● PROBLEM DESCRIPTION:
Starting at the line that has "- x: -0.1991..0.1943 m" and stopping after the line that has "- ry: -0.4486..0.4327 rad", reproduce the listing below exactly; omit everything else.

== DATA SHOWN

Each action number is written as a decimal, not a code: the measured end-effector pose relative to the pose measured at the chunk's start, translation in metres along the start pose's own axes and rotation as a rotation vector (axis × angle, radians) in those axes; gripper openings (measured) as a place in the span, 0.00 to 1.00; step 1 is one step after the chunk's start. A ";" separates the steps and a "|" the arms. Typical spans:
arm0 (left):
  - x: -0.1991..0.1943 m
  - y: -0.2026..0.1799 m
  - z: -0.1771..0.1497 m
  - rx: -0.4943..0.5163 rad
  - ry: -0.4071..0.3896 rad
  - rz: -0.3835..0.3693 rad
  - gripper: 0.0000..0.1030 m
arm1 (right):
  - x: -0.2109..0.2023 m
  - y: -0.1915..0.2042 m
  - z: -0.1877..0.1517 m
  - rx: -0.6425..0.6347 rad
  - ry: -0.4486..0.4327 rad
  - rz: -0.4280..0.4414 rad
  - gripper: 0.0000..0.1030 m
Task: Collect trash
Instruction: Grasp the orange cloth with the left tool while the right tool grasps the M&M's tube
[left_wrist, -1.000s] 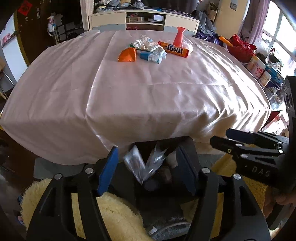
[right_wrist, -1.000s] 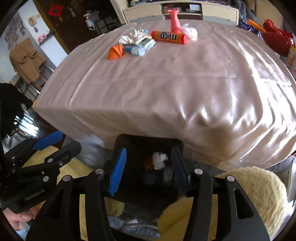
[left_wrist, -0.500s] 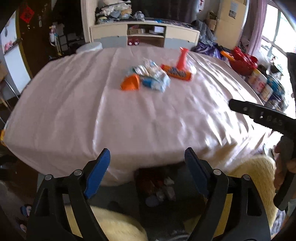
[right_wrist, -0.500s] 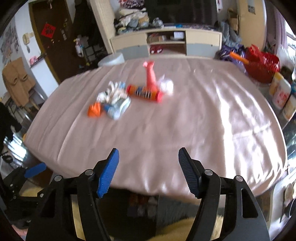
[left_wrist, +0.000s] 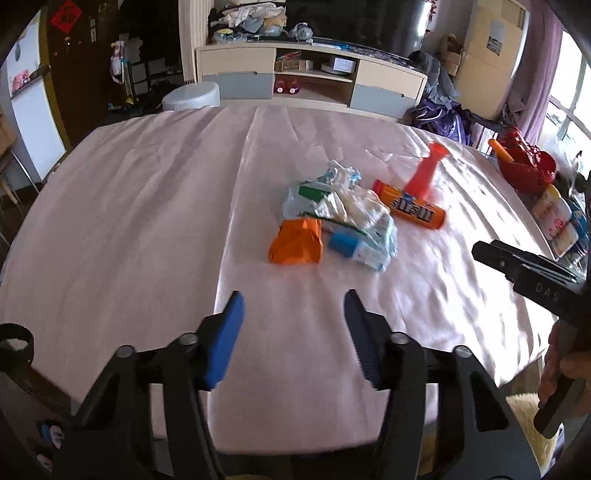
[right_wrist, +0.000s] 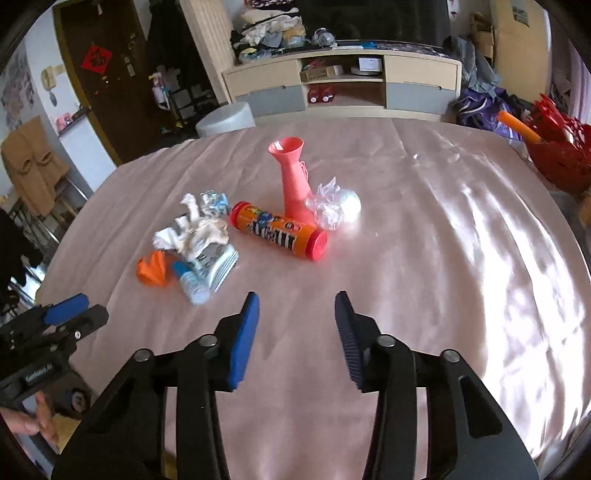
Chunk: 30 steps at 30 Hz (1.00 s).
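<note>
A pile of trash lies mid-table on the pink cloth: an orange wrapper (left_wrist: 295, 242) (right_wrist: 152, 271), crumpled white paper and plastic packs (left_wrist: 347, 210) (right_wrist: 201, 229), a small blue-capped bottle (right_wrist: 192, 282), an orange M&M's tube (left_wrist: 410, 208) (right_wrist: 279, 230) and a clear plastic wad (right_wrist: 334, 205). A pink funnel-shaped vase (right_wrist: 293, 177) (left_wrist: 424, 175) stands behind the tube. My left gripper (left_wrist: 293, 317) is open and empty, short of the pile. My right gripper (right_wrist: 297, 317) is open and empty, short of the tube.
The table (right_wrist: 443, 258) is covered by a glossy pink cloth. A red basket (right_wrist: 557, 147) and jars (left_wrist: 554, 218) stand beyond its right edge. A cabinet (right_wrist: 343, 88) and a grey stool (right_wrist: 225, 118) stand behind it.
Both grippers rose from over the black bin below the table edge and moved forward over the table. The bin has left view. The left gripper let a clear wrapper drop.
</note>
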<state>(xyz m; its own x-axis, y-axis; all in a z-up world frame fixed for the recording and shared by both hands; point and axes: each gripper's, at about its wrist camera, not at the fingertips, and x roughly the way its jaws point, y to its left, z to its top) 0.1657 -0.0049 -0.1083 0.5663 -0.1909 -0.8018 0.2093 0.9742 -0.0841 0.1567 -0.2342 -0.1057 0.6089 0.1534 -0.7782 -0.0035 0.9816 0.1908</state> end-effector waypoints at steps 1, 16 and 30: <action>0.006 0.000 0.005 0.000 0.002 0.000 0.48 | 0.003 0.001 0.002 -0.008 -0.003 0.003 0.41; 0.060 -0.003 0.032 -0.016 0.066 -0.021 0.48 | 0.069 -0.002 0.033 -0.089 0.067 0.025 0.52; 0.071 -0.004 0.041 -0.001 0.095 -0.041 0.36 | 0.072 0.022 0.027 -0.204 0.066 0.011 0.37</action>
<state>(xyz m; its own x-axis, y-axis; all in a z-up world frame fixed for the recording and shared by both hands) 0.2382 -0.0269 -0.1408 0.4792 -0.2183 -0.8501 0.2298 0.9660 -0.1185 0.2219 -0.2049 -0.1411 0.5550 0.1649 -0.8154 -0.1746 0.9814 0.0797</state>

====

● ANSWER BOX:
  - x: -0.1991..0.1943 m
  - y: -0.2026..0.1799 m
  - z: -0.1771..0.1497 m
  - rx: -0.4943..0.5163 rad
  - ry: -0.4071..0.3896 rad
  - rz: -0.3835..0.3693 rad
  - gripper: 0.0000..0.1030 m
arm1 (right):
  - x: -0.2109..0.2023 m
  - y: -0.1915..0.2042 m
  - z: -0.1877..0.1517 m
  - rx: -0.6425..0.6347 rad
  - ry: -0.4486..0.4327 rad

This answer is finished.